*Task directions*
Give again, word for word, each line below starting at the one that contains "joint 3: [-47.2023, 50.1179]" and ending at the one that contains "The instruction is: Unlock".

⁂

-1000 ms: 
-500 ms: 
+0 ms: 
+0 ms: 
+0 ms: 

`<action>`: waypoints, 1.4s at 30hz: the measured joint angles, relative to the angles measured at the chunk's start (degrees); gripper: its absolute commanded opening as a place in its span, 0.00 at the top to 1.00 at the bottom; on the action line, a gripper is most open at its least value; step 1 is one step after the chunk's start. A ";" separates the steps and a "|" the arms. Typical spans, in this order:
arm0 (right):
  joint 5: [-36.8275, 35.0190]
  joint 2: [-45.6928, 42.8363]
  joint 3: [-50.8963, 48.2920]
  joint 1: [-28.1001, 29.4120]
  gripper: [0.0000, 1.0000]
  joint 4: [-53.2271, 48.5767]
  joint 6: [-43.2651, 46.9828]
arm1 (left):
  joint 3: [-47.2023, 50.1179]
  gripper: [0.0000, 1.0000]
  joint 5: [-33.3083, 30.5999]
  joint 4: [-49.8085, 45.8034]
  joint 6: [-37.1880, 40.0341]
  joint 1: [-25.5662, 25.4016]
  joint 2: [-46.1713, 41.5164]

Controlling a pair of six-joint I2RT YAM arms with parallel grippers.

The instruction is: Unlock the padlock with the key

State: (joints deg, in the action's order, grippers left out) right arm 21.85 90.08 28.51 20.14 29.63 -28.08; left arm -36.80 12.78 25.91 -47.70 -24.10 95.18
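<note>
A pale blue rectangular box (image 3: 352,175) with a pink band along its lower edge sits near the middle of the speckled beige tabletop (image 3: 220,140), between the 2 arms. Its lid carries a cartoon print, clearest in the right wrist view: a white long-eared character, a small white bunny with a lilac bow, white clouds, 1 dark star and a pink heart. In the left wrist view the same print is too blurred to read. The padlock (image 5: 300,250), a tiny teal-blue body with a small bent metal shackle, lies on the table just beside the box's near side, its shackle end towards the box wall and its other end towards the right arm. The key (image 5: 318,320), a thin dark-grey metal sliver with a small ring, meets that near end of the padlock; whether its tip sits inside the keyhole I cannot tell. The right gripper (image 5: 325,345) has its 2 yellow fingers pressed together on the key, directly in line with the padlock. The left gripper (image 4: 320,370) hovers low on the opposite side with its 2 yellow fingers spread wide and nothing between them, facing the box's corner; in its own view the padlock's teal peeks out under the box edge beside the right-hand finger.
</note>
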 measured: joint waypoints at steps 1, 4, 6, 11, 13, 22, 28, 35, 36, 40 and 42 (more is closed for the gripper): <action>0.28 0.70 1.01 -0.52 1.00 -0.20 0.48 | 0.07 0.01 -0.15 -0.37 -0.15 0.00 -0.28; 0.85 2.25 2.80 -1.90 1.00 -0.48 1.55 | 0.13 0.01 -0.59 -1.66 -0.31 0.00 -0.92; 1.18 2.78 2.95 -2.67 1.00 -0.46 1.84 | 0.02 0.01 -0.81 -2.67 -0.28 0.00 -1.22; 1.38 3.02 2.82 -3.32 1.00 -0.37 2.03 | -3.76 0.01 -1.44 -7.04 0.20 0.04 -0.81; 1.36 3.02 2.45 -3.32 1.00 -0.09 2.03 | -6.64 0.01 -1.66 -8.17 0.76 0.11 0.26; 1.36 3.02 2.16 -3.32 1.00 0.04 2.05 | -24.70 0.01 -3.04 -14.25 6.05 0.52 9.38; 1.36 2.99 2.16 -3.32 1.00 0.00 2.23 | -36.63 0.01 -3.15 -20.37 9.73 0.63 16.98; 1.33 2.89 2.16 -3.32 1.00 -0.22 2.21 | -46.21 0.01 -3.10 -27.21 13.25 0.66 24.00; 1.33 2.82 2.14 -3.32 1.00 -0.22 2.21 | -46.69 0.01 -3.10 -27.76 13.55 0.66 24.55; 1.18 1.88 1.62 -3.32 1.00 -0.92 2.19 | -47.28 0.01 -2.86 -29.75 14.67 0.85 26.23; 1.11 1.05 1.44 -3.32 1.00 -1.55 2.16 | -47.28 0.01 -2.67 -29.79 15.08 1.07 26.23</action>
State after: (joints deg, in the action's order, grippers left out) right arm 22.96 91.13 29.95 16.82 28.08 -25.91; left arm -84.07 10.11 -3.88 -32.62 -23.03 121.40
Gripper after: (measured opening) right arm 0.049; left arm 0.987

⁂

*Answer below*
  joint 3: [-47.2023, 50.1179]
  gripper: [0.0000, 1.0000]
  joint 5: [-33.3083, 30.5999]
  joint 4: [-49.8085, 45.8034]
  joint 6: [-37.1880, 40.0341]
  joint 1: [-25.5662, 25.4016]
  joint 2: [-46.1713, 41.5164]

Controlling a pair of six-joint I2RT YAM arms with parallel grippers.

The instruction is: Unlock the padlock with the key

The exercise requires no additional answer.